Campus & Community

Twin signals may hold key to breast cancer, guide intervention:

2 min read

Could be helpful in identifying targets for future anti-cancer therapy

Researchers from Harvard Medical School (HMS) have discovered that dual genetic signals are required to disrupt the framework of normal breast tissue during early tumor development. While most genes associated with breast cancer can only deliver one of those signals, one common breast cancer gene, HER2 (also called ErbB2), is able to provide both culprit signals.

This discovery that breast tissue needs to be told to proliferate and also must be told to avoid programmed cell death (apoptosis), was made using a laboratory-derived 3-D cellular model that allows cultured breast cells to behave like their counterparts in normal breast glands. It is reported in the Oct. 4 issue of Cell. Joan Brugge, HMS professor of cell biology, in whose laboratory the research was performed, believes this new information reveals important insights into mechanisms associated with cancer development that could be helpful in identifying targets for future anti-cancer therapy.

The normal breast is composed of clusters of spherical structures with hollow centers where milk is secreted. In the model used by the Brugge laboratory, these hollow spaces are formed as normal cells in the center die. Furthermore, the hollow space is maintained by an inherent surveillance system that induces death, or apoptosis, of excess proliferating cells.

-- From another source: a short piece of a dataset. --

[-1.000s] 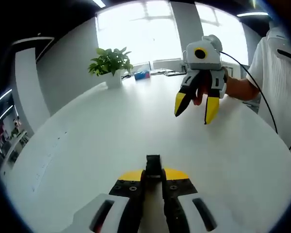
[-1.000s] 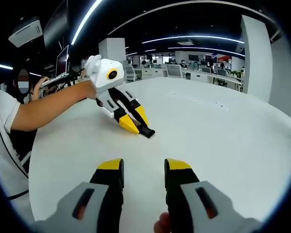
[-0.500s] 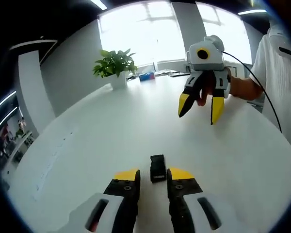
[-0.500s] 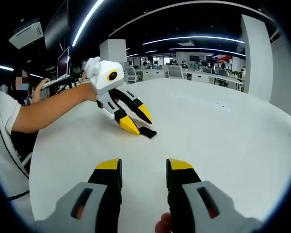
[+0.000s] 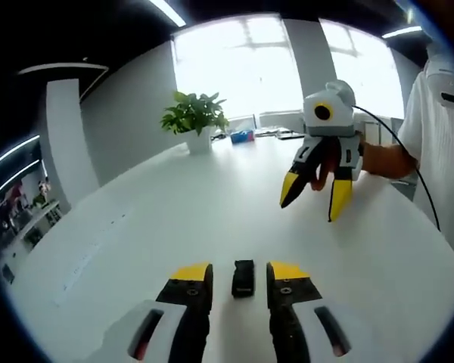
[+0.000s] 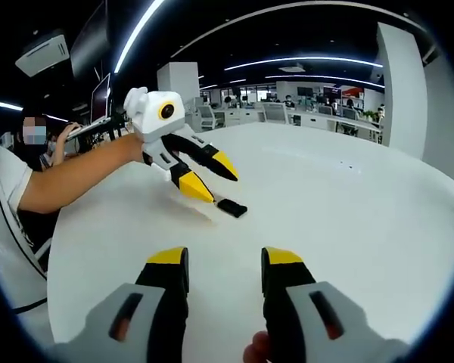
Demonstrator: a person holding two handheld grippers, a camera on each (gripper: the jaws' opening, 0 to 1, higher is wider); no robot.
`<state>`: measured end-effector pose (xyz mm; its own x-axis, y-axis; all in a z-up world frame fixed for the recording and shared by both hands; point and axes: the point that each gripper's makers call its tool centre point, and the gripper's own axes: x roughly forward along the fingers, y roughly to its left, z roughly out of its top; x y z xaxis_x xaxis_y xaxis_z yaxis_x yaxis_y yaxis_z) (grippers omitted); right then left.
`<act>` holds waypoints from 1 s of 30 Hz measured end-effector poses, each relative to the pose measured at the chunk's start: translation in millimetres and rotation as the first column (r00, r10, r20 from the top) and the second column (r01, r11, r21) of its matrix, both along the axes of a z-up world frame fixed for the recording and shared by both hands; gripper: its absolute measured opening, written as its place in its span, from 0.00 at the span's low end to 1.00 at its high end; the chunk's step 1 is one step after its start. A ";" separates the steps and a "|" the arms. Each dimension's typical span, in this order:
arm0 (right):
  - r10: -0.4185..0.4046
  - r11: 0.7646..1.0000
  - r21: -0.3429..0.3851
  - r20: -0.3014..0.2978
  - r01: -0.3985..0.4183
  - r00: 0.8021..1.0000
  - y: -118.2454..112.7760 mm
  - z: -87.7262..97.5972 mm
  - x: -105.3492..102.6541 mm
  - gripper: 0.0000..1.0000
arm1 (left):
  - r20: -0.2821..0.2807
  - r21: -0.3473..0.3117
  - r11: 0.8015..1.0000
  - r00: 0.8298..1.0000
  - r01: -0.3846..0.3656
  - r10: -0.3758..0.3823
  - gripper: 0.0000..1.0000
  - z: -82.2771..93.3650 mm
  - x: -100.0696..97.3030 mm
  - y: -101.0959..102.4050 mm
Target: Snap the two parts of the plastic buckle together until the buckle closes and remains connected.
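1. Left gripper view: the left gripper (image 5: 241,271) rises from 6 o'clock with its yellow-tipped jaws spread apart and nothing between the pads. The black plastic buckle (image 5: 243,277) lies flat on the white counter (image 5: 136,227), in the gap between the two jaw tips, touching neither as far as the view shows.
2. In the same view, the right gripper (image 5: 312,201) hangs above the counter at about 2 o'clock, jaws released and pointing down, well apart from the buckle. A potted plant (image 5: 194,121) stands near the far edge of the counter at 11 o'clock.
3. Right gripper view: the right gripper (image 6: 224,259) comes up from 6 o'clock, jaws parted and empty. The buckle (image 6: 231,208) lies on the counter (image 6: 348,219) at 12 o'clock from these jaws, well ahead of them.
4. In that view the left gripper (image 6: 213,178) sits at about 11 o'clock, held by a person's arm (image 6: 76,174), its jaws open and raised just above the buckle, not touching it.
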<state>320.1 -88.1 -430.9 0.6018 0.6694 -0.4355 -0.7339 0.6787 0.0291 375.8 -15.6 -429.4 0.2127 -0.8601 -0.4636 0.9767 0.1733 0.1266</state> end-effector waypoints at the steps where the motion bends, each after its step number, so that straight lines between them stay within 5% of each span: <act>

To simulate how cancer leads to the loss of hollow spaces in breast tissue, lead author Jayanta Debnath, a postdoctoral fellow in Brugge’s laboratory and a clinical fellow at Brigham and Women’s Hospital, and colleagues introduced the HER2 or cyclin D1 gene into cultured breast cells and followed their effects in the 3-D model. Both HER2 and cyclin D1 stimulated proliferation of the breast cells into the hollow spaces; however, the cyclin D-producing tissues retained hollow areas because the proliferating cells succumbed to death by apoptosis.

In contrast, HER2 provided a survival (or anti-death) signal, which allowed the cells to fill the hollow space. These filled structures resemble the pathology of early breast tumors. Thus, these studies indicate that during the early development of breast cancer, tumor cells must not only proliferate, but also overcome the normal cell death mechanisms that maintain the glandular architecture.